Wisconsin GOP bill would count prior COVID-19 infection as immunity
Republicans in the Wisconsin state Senate have introduced a bill that would require employers in the state to allow proof of a previous COVID-19 infection as an alternative to vaccination and testing.
The bill is likely to be vetoed by Democratic Gov. Tony Evers, according to a report in the the Wisconsin State Journal, but it highlights a new front in the battle over vaccine mandates at the heart of the nation's COVID-19 politics.
Republicans have challenged Biden administration vaccine rules for businesses and health care workers in court, threatening their long-term validity.
As court fights move forward, Biden's initial vaccination or testing mandate went into effect on Monday.
A public hearing on the Wisconsin bill took place on Tuesday, the State Journal reported. Similar bills have been offered in other states by proponents who argue a previous COVID-19 infection should count toward immunity.

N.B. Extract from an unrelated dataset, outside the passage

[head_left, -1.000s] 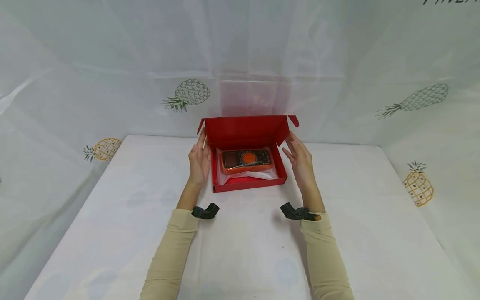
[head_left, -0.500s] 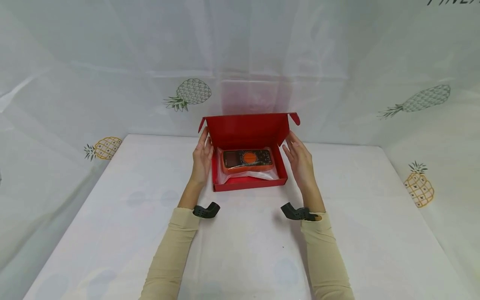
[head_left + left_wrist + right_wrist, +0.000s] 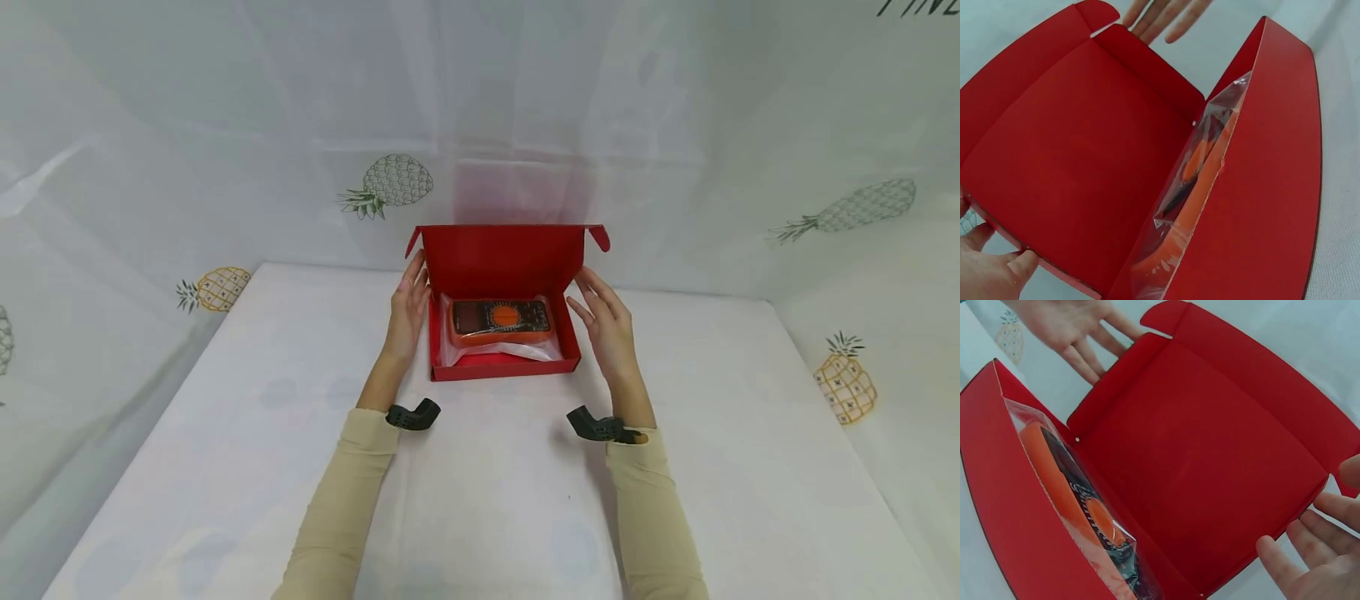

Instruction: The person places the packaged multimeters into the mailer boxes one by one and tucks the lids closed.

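Observation:
An open red cardboard box (image 3: 506, 370) lies on the table, its lid (image 3: 502, 260) raised at the back. Inside is a multimeter (image 3: 501, 322) with an orange case and an orange dial, wrapped in a clear plastic bag (image 3: 1063, 487). My left hand (image 3: 406, 321) is at the lid's left side, fingers extended and touching the side flap (image 3: 1119, 381). On the opposite side my right hand (image 3: 611, 337) has its fingers spread, with fingertips against the right flap (image 3: 1154, 69). Neither hand touches the multimeter.
A white cloth covers the table (image 3: 495, 500), and a pineapple-printed sheet (image 3: 630, 108) hangs close behind the lid. Small dark wrist cameras are strapped on the left wrist (image 3: 414, 415) and right wrist (image 3: 595, 425).
The lid's top edge has risen slightly in the head view. My left hand has moved a little forward and inward along with the flap; the right hand has hardly moved. The multimeter stays put.

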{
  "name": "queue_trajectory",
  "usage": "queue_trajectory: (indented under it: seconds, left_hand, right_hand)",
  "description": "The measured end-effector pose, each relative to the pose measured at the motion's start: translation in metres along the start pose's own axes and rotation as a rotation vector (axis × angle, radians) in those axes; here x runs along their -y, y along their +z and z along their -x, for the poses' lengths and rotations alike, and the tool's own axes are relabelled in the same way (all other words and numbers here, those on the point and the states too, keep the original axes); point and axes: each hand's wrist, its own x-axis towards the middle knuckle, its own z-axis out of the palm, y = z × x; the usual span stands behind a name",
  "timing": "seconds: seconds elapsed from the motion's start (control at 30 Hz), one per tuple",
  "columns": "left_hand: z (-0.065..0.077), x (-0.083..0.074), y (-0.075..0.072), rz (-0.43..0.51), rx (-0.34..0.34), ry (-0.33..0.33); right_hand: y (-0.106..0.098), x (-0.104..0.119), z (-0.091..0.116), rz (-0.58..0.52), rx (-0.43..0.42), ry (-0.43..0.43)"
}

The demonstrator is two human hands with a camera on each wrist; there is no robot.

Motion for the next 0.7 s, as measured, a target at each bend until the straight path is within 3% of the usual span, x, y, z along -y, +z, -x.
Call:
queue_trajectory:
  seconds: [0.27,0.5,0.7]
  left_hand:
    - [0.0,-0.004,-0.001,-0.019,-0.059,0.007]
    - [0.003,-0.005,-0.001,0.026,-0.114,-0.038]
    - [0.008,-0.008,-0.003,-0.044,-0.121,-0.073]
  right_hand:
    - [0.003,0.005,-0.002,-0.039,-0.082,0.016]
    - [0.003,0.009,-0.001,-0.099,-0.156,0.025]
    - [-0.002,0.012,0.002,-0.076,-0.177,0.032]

The National Vaccine Information Center, an organization that advocates against vaccine mandates, testified at Tuesday's hearing in the Wisconsin Senate, where two witnesses from the group said natural immunity was at least as effective as vaccination.
Public health experts have pressed for more Americans to get vaccinated, arguing vaccinations are the best way out of the pandemic. The Biden administration has also called for booster shots for most of the public as the highly contagious omicron variant sweeps through the nation.
Omicron has affected people who have been vaccinated and who have previously had COVID-19.
Data does suggest that omicron is not leading to severe cases of COVID-19 or hospitalizations and death for vaccinated people.
Ajay Sethi, director of the Public Health master's program at UW-Madison, told the Wisconsin State Journal that if the Wisconsin Senate bill becomes law, “you would have people who falsely believe that they are protected against reinfection. And the science continually shows that people who are unvaccinated, even if they've had COVID before, are more likely to be hospitalized compared to people who are vaccinated and haven't had COVID before.”